Armgard demande un soprano capable tout à la fois de vocaliser (l'air d'entrée) et de faire face à un orchestre pléthorique : une sorte d'Olympia mâtinée d'Elsa ! Regina Schörg assume crânement sa partie jusqu'aux limites de ses possibilités. Son timbre lumineux lui permet de dessiner une figure féminine touchante, à la fois volontaire et fragile comme en témoignent les affects différenciés de son chant patriotique et de sa romance du quatre "Ein Traum nur war es".

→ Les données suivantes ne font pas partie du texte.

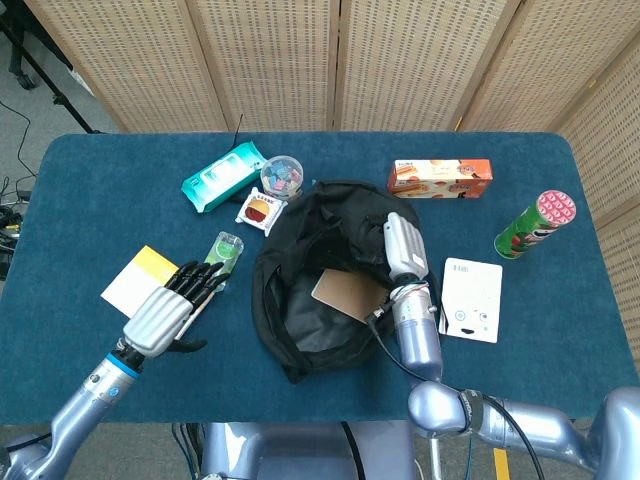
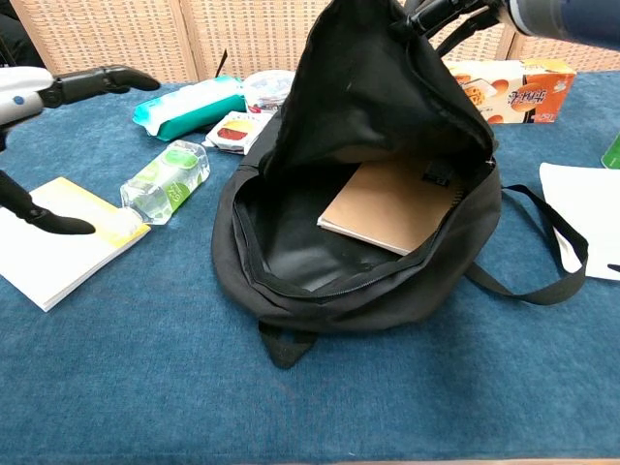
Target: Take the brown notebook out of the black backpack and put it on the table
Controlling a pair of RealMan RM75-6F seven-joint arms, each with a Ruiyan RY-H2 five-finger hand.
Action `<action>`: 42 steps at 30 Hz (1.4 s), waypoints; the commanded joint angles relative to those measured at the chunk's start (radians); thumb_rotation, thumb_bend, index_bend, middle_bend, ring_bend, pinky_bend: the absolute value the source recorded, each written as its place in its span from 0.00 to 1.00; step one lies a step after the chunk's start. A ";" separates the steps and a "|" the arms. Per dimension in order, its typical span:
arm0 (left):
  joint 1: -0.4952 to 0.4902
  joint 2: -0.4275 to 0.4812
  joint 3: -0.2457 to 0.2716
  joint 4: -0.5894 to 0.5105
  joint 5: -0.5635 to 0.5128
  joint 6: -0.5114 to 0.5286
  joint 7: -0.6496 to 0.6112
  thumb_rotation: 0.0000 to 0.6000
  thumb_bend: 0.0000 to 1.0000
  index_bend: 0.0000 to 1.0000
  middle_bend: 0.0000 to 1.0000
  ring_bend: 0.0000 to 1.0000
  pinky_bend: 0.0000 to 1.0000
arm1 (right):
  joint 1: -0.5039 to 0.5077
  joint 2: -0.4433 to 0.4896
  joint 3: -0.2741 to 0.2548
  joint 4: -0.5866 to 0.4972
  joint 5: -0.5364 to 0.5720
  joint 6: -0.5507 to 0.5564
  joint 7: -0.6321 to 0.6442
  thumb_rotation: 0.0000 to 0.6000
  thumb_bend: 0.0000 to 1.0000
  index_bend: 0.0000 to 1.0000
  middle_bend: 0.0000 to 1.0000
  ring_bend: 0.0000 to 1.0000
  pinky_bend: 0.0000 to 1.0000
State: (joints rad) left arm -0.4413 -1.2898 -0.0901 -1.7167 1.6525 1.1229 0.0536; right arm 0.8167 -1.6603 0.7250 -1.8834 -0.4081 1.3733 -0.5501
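Observation:
The black backpack lies in the middle of the table with its mouth facing me. My right hand grips the top flap and holds it lifted high. Inside the open mouth lies the brown spiral notebook, flat and plainly visible. My left hand hovers open with fingers spread over the yellow-and-white pad, left of the backpack and apart from it.
A clear bottle with a green label lies just left of the bag. Behind it are a teal wipes pack, a small tub and a snack packet. An orange box, green can and white card sit to the right.

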 commanded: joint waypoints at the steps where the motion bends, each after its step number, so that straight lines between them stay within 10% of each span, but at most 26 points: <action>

Nora Gubisch affronte avec brio la tessiture hybride d'Hedwige, aux écarts terrifiants comme ceux d'Ortrud. On lui pardonnera quelques aigus tirés en début de soirée et l'on saluera une prestation de haut vol. Son air "Leb'wohl, o theure Tochter" au début du deux, tout en émotion contenue offre un contraste saisissant avec ses imprécations du dernier acte face à Conrad. 

Les Choeurs de la Radio Lettone sont au-dessus de tout éloge dans un répertoire bien différent de La Donna del Lago qu'ils chantaient une semaine plus tôt et qui leur fait tout autant la part belle : paysans, soldats, fées sont campés avec conviction dans un allemand aussi impeccable que leur italien.

Le maître d'oeuvre enfin de cette soirée est Friedeman Layer qui dirige avec éclat et précision cette partition qu'il porte à bout de bras : témoin le ballet au rythme lancinant de valse, subtilement dosé qui déchaîne une ovation on ne peut plus méritée. Ajoutons un Orchestre National de Montpellier des grands jours et l'on comprendra à quel point cette soirée fut enthousiasmante. On attend déjà avec impatience le CD annoncé. 

Le Festival de Montpellier peut s'enorgueillir d'avoir donné à entendre cet ouvrage essentiel qui révèle une facette peu connue du talent de Jacques Offenbach. Il reste à espérer que dans un avenir proche un directeur d'Opéra nous le donne aussi à voir.